SMPng introduced the concept of dedicating kernel threads, known as ithreads, to servicing interrupts. With this, driver interrupt service routines are allowed to block for mutexes, memory allocations, etc. While this makes writing drivers easier, it introduces considerable latency into the system due to the complete process context switch which must be performed in order to service the ithread. This is aggravated by the extensive coverage over the kernel by the Giant mutex, and often results in multiple sleeps and context switches in order to service an interrupt. Drivers that register their interrupt as INTR_MPSAFE are less likely to feel these aggravating effects, but the overhead of doing a context switch remains. Interrupt service routines that are registered as INTR_FAST are run directly from the interrupt context and do not suffer these problems at all. However, the INTR_FAST property forces the interrupt line to be exclusive; no sharing can occur on it. The proliferation of shared interrupts on PC systems makes this undesirable.
Several ideas have been proposed to help combat this problem:
Special casing ithreads to be lightweight is a possibility. This might involve reducing the amount of saved context for the ithread, stack-borrowing from another kthread, and/or creating a new fast-path to avoid the mi_switch() routine.
A new interrupt model can be introduced to allow drivers to register an 'interrupt filter' along with a normal service routine. This would be similar to the Mac OS X model in use today. Interrupt filter routines would allow the driver to determine if it is interested in servicing the interrupt, allow it to squelch the interrupt source, and possibly determine and schedule service actions. It would run in the same context as the low-level interrupt service routine, so sleeping would be strictly forbidden. If actions that result in sleeping or blocking for long periods are required, the filter would signal to the caller that its normal ithread routine should be scheduled.
The FreeBSD 5.1 development cycle saw the KSE package jump into a highly usable state.
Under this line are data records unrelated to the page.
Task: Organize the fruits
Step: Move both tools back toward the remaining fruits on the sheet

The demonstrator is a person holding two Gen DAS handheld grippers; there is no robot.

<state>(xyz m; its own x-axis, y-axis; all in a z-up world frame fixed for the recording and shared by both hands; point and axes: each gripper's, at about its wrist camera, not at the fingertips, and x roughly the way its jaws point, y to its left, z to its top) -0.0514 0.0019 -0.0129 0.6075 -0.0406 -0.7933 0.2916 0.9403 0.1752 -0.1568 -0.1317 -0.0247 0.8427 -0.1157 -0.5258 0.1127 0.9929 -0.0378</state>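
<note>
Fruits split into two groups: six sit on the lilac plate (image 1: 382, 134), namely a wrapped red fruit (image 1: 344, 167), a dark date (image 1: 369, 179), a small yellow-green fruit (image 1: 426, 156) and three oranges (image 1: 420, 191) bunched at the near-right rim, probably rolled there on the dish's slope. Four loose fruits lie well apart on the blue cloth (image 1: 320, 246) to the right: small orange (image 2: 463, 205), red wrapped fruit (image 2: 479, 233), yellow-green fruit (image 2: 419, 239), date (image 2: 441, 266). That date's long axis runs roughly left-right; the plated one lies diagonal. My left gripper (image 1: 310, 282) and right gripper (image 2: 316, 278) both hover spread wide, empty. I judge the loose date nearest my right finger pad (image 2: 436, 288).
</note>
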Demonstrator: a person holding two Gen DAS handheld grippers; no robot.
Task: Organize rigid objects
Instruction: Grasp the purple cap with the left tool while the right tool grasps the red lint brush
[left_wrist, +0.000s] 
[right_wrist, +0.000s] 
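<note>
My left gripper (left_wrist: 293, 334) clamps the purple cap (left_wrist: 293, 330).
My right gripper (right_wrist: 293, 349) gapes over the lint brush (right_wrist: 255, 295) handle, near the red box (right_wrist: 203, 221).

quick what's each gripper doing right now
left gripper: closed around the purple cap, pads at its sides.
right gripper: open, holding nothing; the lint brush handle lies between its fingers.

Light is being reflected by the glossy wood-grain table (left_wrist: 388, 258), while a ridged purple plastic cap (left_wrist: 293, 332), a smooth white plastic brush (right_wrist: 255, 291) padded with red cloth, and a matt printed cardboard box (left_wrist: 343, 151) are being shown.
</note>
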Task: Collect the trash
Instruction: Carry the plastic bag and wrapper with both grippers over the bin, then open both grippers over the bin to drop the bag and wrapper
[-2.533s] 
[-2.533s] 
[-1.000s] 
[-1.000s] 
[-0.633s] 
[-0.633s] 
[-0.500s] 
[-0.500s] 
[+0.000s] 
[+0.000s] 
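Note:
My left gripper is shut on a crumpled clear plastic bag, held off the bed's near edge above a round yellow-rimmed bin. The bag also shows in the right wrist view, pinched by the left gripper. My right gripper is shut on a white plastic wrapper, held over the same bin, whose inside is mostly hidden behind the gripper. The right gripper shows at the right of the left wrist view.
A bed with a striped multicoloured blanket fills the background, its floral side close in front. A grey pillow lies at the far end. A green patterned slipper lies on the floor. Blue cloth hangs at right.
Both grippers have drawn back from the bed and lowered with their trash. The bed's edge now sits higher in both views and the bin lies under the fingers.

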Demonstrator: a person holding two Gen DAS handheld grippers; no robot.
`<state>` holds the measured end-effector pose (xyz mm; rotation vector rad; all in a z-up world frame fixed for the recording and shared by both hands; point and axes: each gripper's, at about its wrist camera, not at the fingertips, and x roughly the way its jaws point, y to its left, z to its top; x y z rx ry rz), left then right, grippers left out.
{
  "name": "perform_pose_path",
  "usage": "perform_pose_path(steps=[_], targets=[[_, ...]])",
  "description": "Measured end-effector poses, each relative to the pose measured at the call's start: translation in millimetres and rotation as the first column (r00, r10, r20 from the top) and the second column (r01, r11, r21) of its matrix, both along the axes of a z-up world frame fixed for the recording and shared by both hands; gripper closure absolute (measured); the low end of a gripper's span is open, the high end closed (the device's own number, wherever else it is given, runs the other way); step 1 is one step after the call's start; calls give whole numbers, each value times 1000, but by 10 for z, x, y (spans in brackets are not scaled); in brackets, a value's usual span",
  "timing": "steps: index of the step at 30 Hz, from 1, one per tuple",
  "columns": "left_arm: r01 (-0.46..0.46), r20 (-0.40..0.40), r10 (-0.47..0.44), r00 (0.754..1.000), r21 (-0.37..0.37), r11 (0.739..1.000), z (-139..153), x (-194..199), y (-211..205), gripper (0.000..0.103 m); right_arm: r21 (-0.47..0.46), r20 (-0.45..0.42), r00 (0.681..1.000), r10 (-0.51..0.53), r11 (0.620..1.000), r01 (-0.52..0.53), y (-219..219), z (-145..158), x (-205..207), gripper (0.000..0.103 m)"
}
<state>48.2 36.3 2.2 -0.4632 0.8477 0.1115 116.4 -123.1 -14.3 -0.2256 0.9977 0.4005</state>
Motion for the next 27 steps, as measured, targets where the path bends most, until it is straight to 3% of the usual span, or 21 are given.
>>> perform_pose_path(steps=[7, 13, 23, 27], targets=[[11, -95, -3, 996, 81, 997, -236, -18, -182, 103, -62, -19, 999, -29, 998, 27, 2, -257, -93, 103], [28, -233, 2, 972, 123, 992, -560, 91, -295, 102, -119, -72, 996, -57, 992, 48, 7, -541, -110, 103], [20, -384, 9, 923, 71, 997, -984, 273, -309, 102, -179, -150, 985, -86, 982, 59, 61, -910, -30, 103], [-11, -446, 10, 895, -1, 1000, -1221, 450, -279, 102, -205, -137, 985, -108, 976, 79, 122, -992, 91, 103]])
THR, an alternate threading package based on some of the KSE kernel primitives but implementing purely 1:1 scheduling semantics also appeared and is in a similarly experimental but usable state. Users may interchange these two libraries along with the legacy libc_r library via relinking their apps or by using the new libmap feature of the runtime linker. This excellent progress must be driven to completion before the RELENG_5 branch point so that the libc_r package can be deprecated.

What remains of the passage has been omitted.